* **TASK TO CARRY OUT**
From the records below, please repeat exactly the line that has "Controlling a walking", the line that has "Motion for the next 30", and every line between them, and nothing else.

Records drawn from a dataset

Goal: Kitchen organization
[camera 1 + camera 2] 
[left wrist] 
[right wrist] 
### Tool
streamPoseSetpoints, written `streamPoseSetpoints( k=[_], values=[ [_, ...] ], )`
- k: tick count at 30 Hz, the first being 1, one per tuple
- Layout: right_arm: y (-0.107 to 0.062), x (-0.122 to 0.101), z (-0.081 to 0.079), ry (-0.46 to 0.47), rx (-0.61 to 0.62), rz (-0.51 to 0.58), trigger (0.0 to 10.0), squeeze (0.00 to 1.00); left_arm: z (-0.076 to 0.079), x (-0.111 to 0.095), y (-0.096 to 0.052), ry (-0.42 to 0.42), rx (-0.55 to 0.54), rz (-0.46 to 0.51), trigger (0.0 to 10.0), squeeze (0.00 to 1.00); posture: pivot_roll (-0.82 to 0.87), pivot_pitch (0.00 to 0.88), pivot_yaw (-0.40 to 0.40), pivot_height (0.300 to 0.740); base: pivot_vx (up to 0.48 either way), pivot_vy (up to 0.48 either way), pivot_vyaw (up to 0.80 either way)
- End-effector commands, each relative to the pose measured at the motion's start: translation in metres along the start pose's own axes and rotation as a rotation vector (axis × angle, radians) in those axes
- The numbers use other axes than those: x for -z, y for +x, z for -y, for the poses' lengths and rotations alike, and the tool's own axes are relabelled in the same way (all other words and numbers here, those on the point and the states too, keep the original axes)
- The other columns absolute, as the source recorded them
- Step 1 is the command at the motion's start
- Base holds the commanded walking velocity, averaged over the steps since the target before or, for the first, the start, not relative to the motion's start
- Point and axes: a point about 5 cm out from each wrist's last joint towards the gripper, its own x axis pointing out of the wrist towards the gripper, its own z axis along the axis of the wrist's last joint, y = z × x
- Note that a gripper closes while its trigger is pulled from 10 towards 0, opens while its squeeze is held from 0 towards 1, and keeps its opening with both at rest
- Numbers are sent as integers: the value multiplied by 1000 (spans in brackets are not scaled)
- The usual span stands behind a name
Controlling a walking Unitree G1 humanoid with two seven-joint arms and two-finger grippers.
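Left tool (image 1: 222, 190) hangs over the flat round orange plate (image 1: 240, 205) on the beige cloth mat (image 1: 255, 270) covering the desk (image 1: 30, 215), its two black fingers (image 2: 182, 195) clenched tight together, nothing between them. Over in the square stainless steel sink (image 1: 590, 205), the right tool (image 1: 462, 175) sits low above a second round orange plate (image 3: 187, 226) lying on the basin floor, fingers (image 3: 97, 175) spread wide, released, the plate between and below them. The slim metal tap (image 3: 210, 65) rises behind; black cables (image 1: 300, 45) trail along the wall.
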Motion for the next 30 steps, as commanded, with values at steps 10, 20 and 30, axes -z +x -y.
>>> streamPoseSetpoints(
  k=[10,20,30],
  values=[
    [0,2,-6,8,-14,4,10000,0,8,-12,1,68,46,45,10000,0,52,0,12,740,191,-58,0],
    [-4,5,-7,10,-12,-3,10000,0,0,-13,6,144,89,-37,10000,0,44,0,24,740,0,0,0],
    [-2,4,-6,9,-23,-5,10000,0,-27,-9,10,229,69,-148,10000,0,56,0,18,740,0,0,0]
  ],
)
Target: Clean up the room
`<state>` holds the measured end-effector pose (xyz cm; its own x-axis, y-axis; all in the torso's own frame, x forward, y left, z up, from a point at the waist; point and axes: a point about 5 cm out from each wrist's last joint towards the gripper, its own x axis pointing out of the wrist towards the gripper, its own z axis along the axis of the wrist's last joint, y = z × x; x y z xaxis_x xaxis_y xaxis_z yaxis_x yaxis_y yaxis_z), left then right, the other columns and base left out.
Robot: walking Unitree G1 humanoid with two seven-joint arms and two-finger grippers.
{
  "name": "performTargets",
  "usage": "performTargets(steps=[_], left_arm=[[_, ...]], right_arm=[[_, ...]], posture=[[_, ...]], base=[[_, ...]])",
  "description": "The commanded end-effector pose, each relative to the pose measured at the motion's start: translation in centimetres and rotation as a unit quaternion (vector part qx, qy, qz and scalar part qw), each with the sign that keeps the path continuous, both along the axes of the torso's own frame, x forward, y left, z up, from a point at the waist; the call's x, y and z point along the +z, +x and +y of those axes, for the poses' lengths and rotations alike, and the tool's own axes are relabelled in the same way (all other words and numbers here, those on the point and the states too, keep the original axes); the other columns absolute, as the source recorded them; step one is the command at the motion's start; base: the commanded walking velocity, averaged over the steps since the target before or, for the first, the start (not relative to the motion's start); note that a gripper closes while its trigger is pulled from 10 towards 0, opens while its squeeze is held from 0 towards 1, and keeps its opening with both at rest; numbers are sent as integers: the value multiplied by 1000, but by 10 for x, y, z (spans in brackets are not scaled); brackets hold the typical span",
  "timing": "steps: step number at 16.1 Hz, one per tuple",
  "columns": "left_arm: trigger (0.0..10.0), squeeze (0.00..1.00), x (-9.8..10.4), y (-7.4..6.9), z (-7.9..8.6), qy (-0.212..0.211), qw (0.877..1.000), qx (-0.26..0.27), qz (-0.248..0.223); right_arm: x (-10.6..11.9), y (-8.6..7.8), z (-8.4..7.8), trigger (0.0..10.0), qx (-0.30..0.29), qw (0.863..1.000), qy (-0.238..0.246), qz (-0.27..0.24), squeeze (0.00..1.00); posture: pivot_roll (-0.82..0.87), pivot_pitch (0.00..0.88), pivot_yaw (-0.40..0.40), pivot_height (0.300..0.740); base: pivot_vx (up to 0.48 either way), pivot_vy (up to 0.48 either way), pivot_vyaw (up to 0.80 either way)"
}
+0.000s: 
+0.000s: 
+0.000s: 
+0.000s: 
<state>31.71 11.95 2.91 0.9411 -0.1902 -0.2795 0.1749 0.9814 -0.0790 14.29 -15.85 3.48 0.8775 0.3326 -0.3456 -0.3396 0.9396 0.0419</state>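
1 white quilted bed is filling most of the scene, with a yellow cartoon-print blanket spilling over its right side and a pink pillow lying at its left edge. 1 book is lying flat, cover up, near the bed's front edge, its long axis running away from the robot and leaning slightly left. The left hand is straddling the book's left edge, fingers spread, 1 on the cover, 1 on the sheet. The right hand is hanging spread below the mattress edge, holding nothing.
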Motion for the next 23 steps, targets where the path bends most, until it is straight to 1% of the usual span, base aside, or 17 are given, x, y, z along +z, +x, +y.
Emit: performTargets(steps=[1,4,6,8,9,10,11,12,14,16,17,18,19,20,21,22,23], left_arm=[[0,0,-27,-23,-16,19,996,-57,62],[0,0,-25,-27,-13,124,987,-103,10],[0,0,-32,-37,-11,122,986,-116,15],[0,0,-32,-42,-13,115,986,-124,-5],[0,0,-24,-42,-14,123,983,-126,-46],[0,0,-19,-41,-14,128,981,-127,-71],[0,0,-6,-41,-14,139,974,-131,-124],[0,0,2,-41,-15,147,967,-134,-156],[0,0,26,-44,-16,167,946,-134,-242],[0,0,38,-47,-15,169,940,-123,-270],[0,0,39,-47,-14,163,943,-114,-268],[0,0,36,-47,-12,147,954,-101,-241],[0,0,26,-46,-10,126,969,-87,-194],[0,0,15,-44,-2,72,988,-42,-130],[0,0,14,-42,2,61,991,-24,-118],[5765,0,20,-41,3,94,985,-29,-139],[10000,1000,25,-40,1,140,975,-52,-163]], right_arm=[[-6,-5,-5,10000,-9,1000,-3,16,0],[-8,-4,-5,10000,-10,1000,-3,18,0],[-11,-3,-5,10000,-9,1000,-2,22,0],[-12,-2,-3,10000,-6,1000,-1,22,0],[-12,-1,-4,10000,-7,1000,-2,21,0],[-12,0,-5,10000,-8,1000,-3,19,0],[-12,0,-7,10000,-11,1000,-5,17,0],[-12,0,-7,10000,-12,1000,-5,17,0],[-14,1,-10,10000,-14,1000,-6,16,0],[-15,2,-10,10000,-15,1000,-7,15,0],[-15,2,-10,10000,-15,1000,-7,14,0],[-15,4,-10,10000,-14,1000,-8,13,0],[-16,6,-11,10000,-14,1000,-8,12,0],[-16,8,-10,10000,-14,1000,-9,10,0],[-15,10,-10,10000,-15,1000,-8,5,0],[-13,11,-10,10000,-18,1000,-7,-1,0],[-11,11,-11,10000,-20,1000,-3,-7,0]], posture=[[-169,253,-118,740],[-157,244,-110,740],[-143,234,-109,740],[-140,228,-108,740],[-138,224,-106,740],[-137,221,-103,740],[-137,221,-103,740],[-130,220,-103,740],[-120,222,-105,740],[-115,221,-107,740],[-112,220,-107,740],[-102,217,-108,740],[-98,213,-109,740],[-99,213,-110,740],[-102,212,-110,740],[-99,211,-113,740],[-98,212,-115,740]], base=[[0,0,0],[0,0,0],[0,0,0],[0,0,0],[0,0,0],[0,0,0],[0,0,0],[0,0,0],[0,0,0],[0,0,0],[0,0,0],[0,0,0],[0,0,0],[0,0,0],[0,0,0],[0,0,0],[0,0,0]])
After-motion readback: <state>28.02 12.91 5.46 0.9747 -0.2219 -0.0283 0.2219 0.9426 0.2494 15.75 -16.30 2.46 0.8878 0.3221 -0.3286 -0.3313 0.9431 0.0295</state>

* **YOUR RESPONSE**
Controlling a walking Unitree G1 humanoid with two seven-joint arms and two-finger grippers.
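Left tool (image 1: 222, 190) hangs over the flat round orange plate (image 1: 240, 205) on the beige cloth mat (image 1: 255, 270) covering the desk (image 1: 30, 215), its two black fingers (image 2: 182, 195) clenched tight together, nothing between them. Over in the square stainless steel sink (image 1: 590, 205), the right tool (image 1: 462, 175) sits low above a second round orange plate (image 3: 187, 226) lying on the basin floor, fingers (image 3: 97, 175) spread wide, released, the plate between and below them. The slim metal tap (image 3: 210, 65) rises behind; black cables (image 1: 300, 45) trail along the wall.
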Motion for the next 30 steps, as commanded, with values at steps 10, 20 and 30, axes -z +x -y.

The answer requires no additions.